Enfin, après de très longues heures de navigation, l’île de Minorque apparut aux voyageurs. C’est là, à Port-Mahon, que les malheureux changèrent d’embarcation et montèrent dans une grosse barque de pêche. D’autres migrants les y attendaient. Ce bateau était infiniment moins rapide et élégant que le cotre de Pujols, mais convenait mieux pour la traversée de la Méditerranée occidentale. L’atmosphère générale s’adoucit un peu.

On entama la traversée au crépuscule. Pour une mission dont il ne dit rien, Pujols laissa le cotre aux mains de son complice et monta également à bord. Le capitaine lui céda l’usage de sa propre cabine, presque entièrement invisible sous le mât principal, et s’en alla coucher sur le pont, au milieu des émigrants. Pour la première fois depuis longtemps, Pujols dormit du sommeil du juste. Libéré de ses attaches, il dérivait au gré de courants oniriques.
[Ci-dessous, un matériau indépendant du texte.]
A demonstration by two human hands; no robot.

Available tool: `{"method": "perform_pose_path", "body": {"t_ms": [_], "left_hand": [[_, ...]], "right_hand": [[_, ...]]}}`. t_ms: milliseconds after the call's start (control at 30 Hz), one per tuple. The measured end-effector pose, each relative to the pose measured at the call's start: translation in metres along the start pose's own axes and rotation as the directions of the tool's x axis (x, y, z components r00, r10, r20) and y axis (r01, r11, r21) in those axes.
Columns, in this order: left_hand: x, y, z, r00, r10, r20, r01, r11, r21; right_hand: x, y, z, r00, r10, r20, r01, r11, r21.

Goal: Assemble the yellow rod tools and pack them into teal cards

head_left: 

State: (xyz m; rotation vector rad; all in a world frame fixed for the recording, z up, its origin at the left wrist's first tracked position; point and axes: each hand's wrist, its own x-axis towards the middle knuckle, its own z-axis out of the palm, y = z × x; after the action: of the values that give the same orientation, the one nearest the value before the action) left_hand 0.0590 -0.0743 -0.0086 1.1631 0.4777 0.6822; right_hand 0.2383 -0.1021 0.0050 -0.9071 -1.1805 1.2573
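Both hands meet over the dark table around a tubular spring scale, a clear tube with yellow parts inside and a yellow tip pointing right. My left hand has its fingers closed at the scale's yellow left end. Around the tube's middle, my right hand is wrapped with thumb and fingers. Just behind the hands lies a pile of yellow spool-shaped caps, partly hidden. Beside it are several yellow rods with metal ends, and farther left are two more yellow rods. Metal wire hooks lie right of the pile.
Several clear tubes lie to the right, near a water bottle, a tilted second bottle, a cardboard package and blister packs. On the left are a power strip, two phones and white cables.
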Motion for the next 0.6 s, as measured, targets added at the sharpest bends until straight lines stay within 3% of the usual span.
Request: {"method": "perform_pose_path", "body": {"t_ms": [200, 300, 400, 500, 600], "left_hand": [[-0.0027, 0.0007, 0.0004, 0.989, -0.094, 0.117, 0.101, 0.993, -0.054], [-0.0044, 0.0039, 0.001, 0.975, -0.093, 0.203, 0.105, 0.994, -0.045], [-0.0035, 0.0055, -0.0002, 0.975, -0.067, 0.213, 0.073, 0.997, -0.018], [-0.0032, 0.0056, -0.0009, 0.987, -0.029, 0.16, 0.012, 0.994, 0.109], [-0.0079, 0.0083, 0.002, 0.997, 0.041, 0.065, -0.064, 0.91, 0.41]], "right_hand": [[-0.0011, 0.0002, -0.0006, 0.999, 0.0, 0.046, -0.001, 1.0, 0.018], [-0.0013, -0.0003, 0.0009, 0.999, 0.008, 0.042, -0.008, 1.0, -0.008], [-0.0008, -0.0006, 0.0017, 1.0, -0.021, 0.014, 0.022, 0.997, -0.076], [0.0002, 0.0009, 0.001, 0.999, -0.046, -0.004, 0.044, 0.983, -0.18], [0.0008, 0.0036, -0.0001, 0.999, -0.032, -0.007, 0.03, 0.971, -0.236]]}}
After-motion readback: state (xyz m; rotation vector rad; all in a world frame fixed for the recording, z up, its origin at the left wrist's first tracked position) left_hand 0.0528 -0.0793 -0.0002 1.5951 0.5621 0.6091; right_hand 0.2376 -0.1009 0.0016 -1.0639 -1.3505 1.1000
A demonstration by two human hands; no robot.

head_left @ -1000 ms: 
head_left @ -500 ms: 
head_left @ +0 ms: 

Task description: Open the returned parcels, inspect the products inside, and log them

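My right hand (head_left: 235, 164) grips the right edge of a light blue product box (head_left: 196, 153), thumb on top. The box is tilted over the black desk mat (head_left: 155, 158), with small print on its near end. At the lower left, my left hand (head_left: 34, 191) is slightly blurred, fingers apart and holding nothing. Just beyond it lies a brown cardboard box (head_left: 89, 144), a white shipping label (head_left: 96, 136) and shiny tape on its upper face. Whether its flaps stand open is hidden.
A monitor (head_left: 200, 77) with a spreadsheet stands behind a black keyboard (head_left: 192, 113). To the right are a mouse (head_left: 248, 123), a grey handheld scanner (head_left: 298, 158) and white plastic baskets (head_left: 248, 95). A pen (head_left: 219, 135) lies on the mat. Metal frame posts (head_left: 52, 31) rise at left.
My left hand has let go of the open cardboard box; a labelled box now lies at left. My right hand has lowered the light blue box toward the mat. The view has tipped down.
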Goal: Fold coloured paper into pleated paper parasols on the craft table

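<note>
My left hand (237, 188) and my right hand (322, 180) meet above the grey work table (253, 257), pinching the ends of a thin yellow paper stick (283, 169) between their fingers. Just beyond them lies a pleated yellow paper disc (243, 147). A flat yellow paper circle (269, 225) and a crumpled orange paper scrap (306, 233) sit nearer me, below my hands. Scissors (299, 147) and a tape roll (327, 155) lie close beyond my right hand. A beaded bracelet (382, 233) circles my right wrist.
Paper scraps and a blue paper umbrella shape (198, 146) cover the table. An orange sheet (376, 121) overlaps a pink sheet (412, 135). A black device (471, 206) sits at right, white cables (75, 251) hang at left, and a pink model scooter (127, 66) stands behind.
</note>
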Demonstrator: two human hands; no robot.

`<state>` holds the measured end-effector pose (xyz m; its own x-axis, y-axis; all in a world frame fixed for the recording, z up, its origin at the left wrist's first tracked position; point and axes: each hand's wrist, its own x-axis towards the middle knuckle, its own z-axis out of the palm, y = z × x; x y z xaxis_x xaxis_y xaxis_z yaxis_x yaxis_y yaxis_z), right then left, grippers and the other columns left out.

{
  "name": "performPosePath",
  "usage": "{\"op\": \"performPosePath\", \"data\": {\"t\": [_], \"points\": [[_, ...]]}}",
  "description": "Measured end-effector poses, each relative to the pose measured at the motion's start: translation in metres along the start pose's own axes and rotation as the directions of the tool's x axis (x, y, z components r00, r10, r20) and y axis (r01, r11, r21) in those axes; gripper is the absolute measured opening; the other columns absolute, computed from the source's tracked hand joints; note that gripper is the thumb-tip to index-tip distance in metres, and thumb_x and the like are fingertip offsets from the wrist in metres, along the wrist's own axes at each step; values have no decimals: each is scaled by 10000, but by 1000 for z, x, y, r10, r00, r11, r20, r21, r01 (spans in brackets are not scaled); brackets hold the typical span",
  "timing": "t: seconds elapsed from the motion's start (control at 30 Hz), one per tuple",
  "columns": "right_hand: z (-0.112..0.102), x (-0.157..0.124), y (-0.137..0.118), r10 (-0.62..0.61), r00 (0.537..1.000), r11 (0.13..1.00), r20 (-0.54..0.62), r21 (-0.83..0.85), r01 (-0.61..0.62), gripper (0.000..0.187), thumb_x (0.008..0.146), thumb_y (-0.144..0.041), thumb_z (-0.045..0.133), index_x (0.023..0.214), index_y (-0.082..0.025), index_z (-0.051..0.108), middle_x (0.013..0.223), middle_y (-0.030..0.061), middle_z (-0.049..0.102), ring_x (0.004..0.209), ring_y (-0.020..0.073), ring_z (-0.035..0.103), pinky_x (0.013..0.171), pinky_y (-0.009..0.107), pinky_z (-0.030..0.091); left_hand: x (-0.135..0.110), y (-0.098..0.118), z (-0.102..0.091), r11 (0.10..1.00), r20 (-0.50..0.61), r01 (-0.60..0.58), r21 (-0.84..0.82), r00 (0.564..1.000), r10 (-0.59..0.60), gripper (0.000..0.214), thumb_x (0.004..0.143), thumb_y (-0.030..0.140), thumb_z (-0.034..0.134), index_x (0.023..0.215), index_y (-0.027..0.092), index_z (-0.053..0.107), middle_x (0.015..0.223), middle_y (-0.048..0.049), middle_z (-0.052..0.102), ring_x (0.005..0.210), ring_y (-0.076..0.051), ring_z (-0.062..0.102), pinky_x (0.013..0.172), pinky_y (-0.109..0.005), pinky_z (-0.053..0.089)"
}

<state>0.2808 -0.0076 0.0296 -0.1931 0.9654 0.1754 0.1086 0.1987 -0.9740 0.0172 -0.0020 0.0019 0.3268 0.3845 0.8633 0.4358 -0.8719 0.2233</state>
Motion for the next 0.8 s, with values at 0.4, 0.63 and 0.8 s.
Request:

Dans sa cabine, ce n’était pas le grincement des gréements qui accompagnaient ses rêves paisibles, mais bien le crépitement du brasier qu’il avait laissé derrière lui, au pays de son enfance.

Après une journée et une nuit en mer, le matin du deuxième jour, une ligne verte vint barrer l’horizon bleu, on se passa le mot qu’il s’agissait des montagnes d’Algérie ; l’heure était à l’espérance. Certains des passagers s’agenouillèrent et, ayant joint les mains, s’abîmèrent dans de longues et silencieuses prières. Rien n’énervait plus Pujols que ce genre de simagrées, qui lui rappelaient sa mère.